* Work instruction:
Among the entries, which lines carry the string "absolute"? Copy every one.

Records from a dataset
<<<<
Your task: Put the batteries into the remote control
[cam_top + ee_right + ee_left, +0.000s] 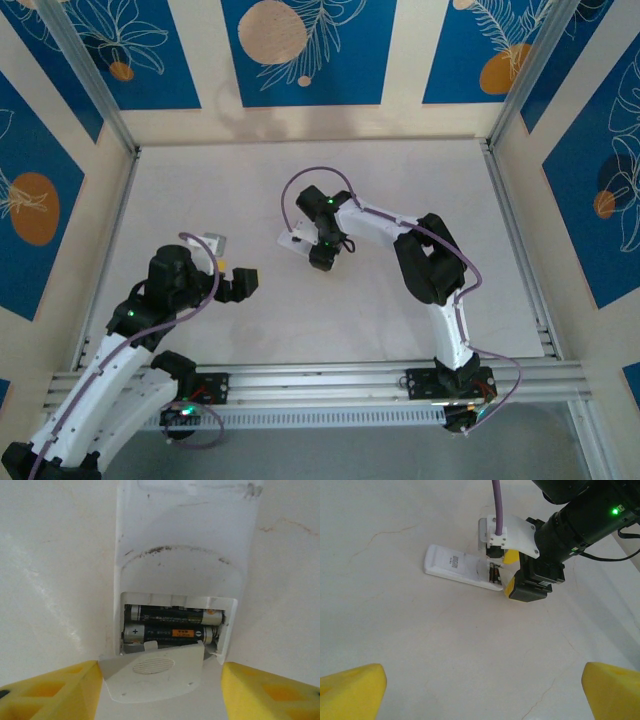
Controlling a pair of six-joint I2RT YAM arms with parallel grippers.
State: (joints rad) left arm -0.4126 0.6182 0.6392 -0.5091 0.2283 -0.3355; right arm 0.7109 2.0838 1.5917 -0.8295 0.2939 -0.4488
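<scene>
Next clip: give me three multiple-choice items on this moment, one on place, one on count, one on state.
1. Where do the batteries lie? A in the remote control's open compartment; B loose on the table; C in a bowl.
2. How many batteries show? A one; B two; C four.
3. How does the left gripper stand? A shut on a battery; B shut, empty; C open, empty.
Key: 1 A, they lie side by side inside it; 2 B, two cells there; 3 C, its yellow fingertips stand far apart, nothing between.
</scene>
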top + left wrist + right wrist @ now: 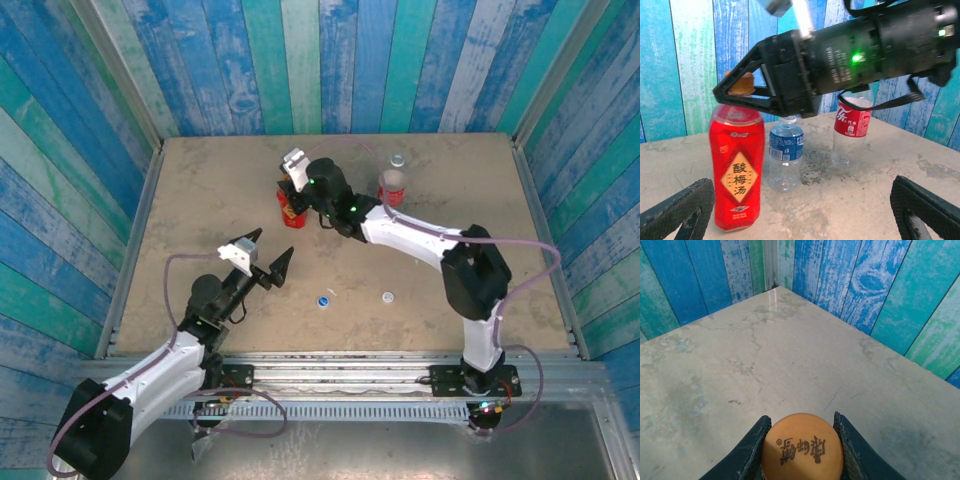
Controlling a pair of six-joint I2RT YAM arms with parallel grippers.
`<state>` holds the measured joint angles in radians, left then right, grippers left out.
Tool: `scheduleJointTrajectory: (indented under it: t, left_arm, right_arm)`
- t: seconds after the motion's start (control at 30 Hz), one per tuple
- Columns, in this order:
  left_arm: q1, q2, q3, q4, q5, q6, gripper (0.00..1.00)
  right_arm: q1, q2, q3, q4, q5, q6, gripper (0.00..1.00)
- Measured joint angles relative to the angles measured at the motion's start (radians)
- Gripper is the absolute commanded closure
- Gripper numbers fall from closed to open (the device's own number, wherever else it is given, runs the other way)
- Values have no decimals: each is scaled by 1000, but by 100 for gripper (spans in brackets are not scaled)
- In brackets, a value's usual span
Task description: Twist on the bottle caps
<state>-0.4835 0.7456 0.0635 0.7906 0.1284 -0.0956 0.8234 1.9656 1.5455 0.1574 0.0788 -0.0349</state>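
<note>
The orange cap [802, 447] is sitting on the neck of the red bottle [737, 170]. The right gripper [738, 91] is pinching it, jaws narrow around its smooth domed plastic, which has dark characters printed on top. How far it is threaded down I cannot tell. Judging by the grip, this first cap is being screwed on.

The red bottle is standing upright toward the back-left of the table [200, 190], glossy and faceted, with a yellow diamond mark. Beyond it, the blue-label bottle [786, 152] and red-label bottle [851, 120], both clear plastic, are standing apparently uncapped.

The blue cap [325, 299] and white cap [388, 296] are lying loose near the front, well apart from the bottles, so two caps are waiting. The left gripper [272, 245] is hovering with jaws spread wide, holding nothing. The tabletop is looking mottled and stone-like.
</note>
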Motion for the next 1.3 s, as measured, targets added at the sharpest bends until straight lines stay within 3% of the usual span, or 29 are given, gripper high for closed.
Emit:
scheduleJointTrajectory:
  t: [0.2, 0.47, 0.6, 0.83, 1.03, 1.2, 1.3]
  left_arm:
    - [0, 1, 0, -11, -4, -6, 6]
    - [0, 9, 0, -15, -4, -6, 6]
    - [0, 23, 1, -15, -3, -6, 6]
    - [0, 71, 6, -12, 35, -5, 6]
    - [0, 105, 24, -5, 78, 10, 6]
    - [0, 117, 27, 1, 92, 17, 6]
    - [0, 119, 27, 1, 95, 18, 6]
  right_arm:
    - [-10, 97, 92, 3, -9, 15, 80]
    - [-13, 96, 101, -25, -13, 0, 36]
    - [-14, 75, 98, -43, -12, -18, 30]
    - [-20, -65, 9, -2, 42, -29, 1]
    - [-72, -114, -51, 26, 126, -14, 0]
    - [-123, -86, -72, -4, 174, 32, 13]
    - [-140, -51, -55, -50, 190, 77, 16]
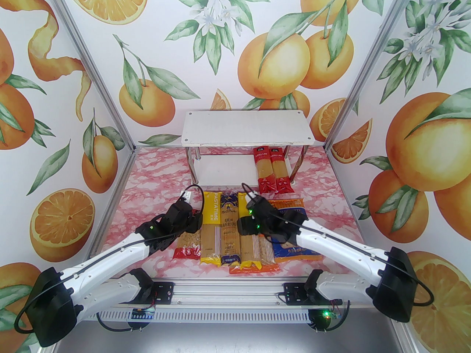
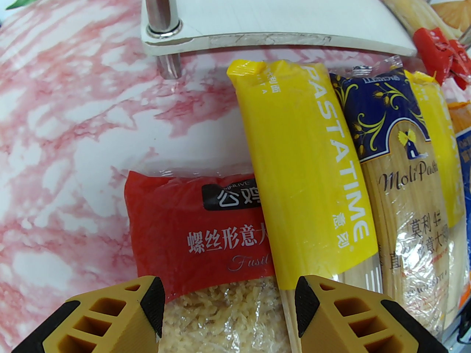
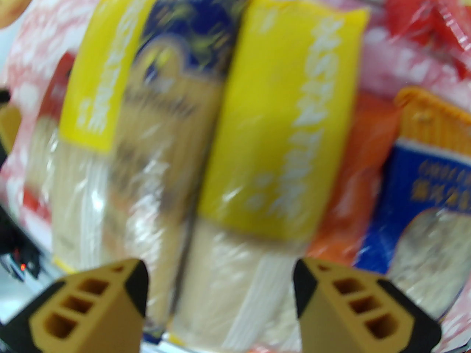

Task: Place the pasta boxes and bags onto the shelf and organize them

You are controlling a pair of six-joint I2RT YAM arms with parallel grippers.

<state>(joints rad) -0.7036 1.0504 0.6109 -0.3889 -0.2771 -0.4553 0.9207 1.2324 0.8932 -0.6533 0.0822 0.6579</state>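
Hovering with jaws apart, the left gripper (image 2: 228,303) has the red bag (image 2: 191,241) of spirals right below it, with a yellow spaghetti pack (image 2: 305,167) overlapping that bag under one finger. The bag looks soft and shifty, so pinch its bunched middle. The right gripper (image 3: 220,285), also spread wide, hangs over a second yellow pack (image 3: 279,123). This one looks stiff, slick and brittle, best taken across its narrow middle. The shelf (image 1: 246,129) stands ahead of both on the bench (image 2: 73,123).

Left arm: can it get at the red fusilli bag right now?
Probably yes. The open left gripper hangs right over the red plastic fusilli bag; its left side lies uncovered, though the long yellow PASTATIME spaghetti pack overlaps its right edge.
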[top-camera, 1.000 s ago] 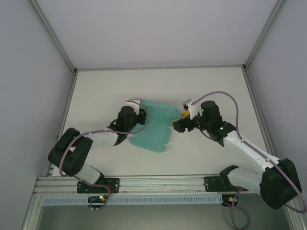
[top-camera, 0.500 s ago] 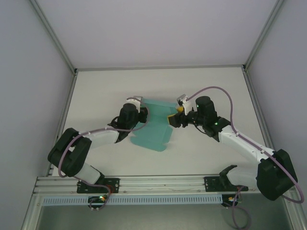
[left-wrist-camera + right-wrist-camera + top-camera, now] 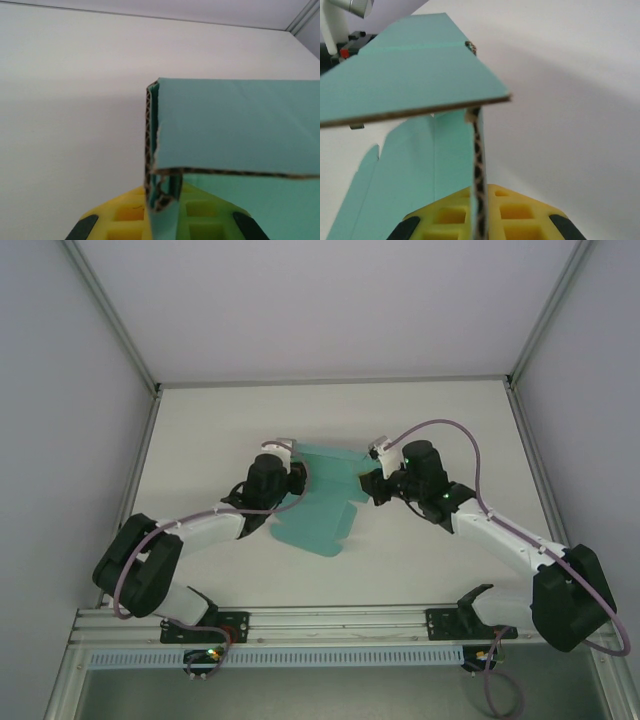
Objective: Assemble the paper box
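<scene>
The paper box (image 3: 322,502) is a teal-green card sheet, partly folded, lying mid-table with its far panel raised between the two arms. My left gripper (image 3: 296,478) is shut on the sheet's left upright flap; in the left wrist view the card's corrugated edge (image 3: 150,165) runs down between the yellow pads (image 3: 122,215). My right gripper (image 3: 368,486) is shut on the right upright flap; its corrugated edge (image 3: 478,170) stands clamped between the yellow pads (image 3: 517,212), with the raised panel (image 3: 415,70) overhead.
The white table (image 3: 450,420) is bordered by grey walls and aluminium posts. A metal rail (image 3: 330,620) with both arm bases runs along the near edge. The near part of the sheet (image 3: 310,530) lies flat on the table.
My right gripper moved left to the sheet's right flap and closed on it. The left gripper kept its hold and shifted only slightly.
</scene>
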Controlling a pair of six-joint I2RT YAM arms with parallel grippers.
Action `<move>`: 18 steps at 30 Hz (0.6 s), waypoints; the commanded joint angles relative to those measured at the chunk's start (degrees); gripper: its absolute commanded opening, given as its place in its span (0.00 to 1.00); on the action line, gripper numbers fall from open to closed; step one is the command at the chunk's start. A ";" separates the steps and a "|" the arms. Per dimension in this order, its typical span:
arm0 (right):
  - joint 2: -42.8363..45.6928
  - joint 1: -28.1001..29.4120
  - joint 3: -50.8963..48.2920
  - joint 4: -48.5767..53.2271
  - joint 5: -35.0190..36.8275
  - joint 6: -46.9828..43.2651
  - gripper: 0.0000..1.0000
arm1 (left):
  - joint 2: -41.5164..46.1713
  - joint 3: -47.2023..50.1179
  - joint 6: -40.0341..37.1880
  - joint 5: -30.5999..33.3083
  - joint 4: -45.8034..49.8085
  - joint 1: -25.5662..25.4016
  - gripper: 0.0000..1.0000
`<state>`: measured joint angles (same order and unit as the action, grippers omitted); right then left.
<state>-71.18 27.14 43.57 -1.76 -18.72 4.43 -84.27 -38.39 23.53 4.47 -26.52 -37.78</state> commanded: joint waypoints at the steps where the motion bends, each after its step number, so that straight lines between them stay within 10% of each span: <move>1: 2.89 0.96 1.78 0.98 4.58 -0.37 0.00 | -0.59 -1.08 -1.20 5.27 2.49 1.34 0.00; 18: 5.96 3.63 2.77 3.11 11.90 0.06 0.00 | -5.93 -9.67 3.20 34.10 26.35 2.49 0.04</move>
<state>-67.99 31.20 44.34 -0.30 -9.93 4.54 -86.98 -48.56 23.86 15.94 -13.98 -40.60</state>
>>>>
* Answer for this exercise:
- Gripper is the absolute commanded closure
Action `<move>`: 18 steps at 30 Hz (0.6 s), waypoints; the commanded joint angles relative to those measured at the chunk's start (degrees); gripper: its absolute commanded opening, given as its place in its span (0.00 to 1.00); on the action line, gripper numbers fall from open to closed; step one is the command at the chunk's start. A ";" separates the steps and a "|" the arms. Per dimension in this order, its typical span:

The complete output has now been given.